- [What you will do]
Please write out each entry below exactly as given.

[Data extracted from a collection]
⁂

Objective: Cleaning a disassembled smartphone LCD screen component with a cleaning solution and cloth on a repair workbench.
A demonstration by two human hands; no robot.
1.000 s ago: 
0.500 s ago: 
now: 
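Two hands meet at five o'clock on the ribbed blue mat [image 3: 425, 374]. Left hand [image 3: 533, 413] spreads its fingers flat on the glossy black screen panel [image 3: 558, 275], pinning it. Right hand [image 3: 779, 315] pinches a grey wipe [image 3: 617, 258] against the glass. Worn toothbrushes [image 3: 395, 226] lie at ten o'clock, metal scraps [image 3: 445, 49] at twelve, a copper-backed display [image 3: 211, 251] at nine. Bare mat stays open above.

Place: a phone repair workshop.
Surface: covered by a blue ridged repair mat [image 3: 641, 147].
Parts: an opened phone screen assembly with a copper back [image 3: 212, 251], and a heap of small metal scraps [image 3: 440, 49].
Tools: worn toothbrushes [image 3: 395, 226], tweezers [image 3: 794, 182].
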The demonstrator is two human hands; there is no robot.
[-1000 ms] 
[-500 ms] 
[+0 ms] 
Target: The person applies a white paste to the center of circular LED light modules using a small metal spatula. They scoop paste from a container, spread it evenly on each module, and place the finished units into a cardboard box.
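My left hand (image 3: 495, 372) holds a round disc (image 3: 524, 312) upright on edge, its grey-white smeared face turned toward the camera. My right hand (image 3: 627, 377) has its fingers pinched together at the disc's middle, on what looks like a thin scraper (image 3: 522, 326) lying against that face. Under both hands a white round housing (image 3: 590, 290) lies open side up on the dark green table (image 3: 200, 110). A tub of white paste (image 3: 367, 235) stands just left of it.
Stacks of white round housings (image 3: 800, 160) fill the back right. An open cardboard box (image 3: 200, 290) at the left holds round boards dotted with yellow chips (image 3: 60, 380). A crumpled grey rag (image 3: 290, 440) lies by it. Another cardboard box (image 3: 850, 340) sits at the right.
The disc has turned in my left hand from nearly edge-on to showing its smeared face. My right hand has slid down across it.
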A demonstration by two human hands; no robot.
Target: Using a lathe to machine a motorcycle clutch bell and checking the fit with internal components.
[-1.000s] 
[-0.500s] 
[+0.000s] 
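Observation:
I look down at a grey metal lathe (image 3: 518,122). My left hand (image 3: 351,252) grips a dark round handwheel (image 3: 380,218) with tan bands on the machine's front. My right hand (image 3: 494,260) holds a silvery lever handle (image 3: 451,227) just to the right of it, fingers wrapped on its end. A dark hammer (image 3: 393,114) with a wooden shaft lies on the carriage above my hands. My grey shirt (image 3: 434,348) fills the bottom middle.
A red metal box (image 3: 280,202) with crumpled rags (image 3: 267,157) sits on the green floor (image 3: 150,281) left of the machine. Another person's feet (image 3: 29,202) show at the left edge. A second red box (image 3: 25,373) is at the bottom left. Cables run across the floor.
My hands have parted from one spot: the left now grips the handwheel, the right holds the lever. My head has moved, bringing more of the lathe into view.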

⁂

- [Answer to the exercise]
Objective: Cleaning a disassembled smartphone LCD screen component with a cleaning solution and cloth on a repair workbench.
A demonstration by two human hands; no robot.
1.000 s ago: 
0.500 s ago: 
now: 
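Two hands meet at five o'clock on the ribbed blue mat [image 3: 425, 374]. Left hand [image 3: 533, 413] spreads its fingers flat on the glossy black screen panel [image 3: 558, 275], pinning it. Right hand [image 3: 779, 315] pinches a grey wipe [image 3: 617, 258] against the glass. Worn toothbrushes [image 3: 395, 226] lie at ten o'clock, metal scraps [image 3: 445, 49] at twelve, a copper-backed display [image 3: 211, 251] at nine. Bare mat stays open above.

Place: a phone repair workshop.
Surface: covered by a blue ridged repair mat [image 3: 641, 147].
Parts: an opened phone screen assembly with a copper back [image 3: 212, 251], and a heap of small metal scraps [image 3: 440, 49].
Tools: worn toothbrushes [image 3: 395, 226], tweezers [image 3: 794, 182].
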The demonstrator is two human hands; there is no robot.
[-1000 ms] 
[-500 ms] 
[+0 ms] 
Target: The person applies a white paste to the center of circular LED light modules using a small metal spatula. They scoop paste from a container, spread it evenly on each module, and place the finished units into a cardboard box.
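My left hand (image 3: 495, 372) holds a round disc (image 3: 524, 312) upright on edge, its grey-white smeared face turned toward the camera. My right hand (image 3: 627, 377) has its fingers pinched together at the disc's middle, on what looks like a thin scraper (image 3: 522, 326) lying against that face. Under both hands a white round housing (image 3: 590, 290) lies open side up on the dark green table (image 3: 200, 110). A tub of white paste (image 3: 367, 235) stands just left of it.
Stacks of white round housings (image 3: 800, 160) fill the back right. An open cardboard box (image 3: 200, 290) at the left holds round boards dotted with yellow chips (image 3: 60, 380). A crumpled grey rag (image 3: 290, 440) lies by it. Another cardboard box (image 3: 850, 340) sits at the right.
The disc has turned in my left hand from nearly edge-on to showing its smeared face. My right hand has slid down across it.
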A demonstration by two human hands; no robot.
Target: Using a lathe to machine a motorcycle clutch bell and checking the fit with internal components.
[-1.000s] 
[-0.500s] 
[+0.000s] 
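Observation:
I look down at a grey metal lathe (image 3: 518,122). My left hand (image 3: 351,252) grips a dark round handwheel (image 3: 380,218) with tan bands on the machine's front. My right hand (image 3: 494,260) holds a silvery lever handle (image 3: 451,227) just to the right of it, fingers wrapped on its end. A dark hammer (image 3: 393,114) with a wooden shaft lies on the carriage above my hands. My grey shirt (image 3: 434,348) fills the bottom middle.
A red metal box (image 3: 280,202) with crumpled rags (image 3: 267,157) sits on the green floor (image 3: 150,281) left of the machine. Another person's feet (image 3: 29,202) show at the left edge. A second red box (image 3: 25,373) is at the bottom left. Cables run across the floor.
My hands have parted from one spot: the left now grips the handwheel, the right holds the lever. My head has moved, bringing more of the lathe into view.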

Further output is not needed for this exercise.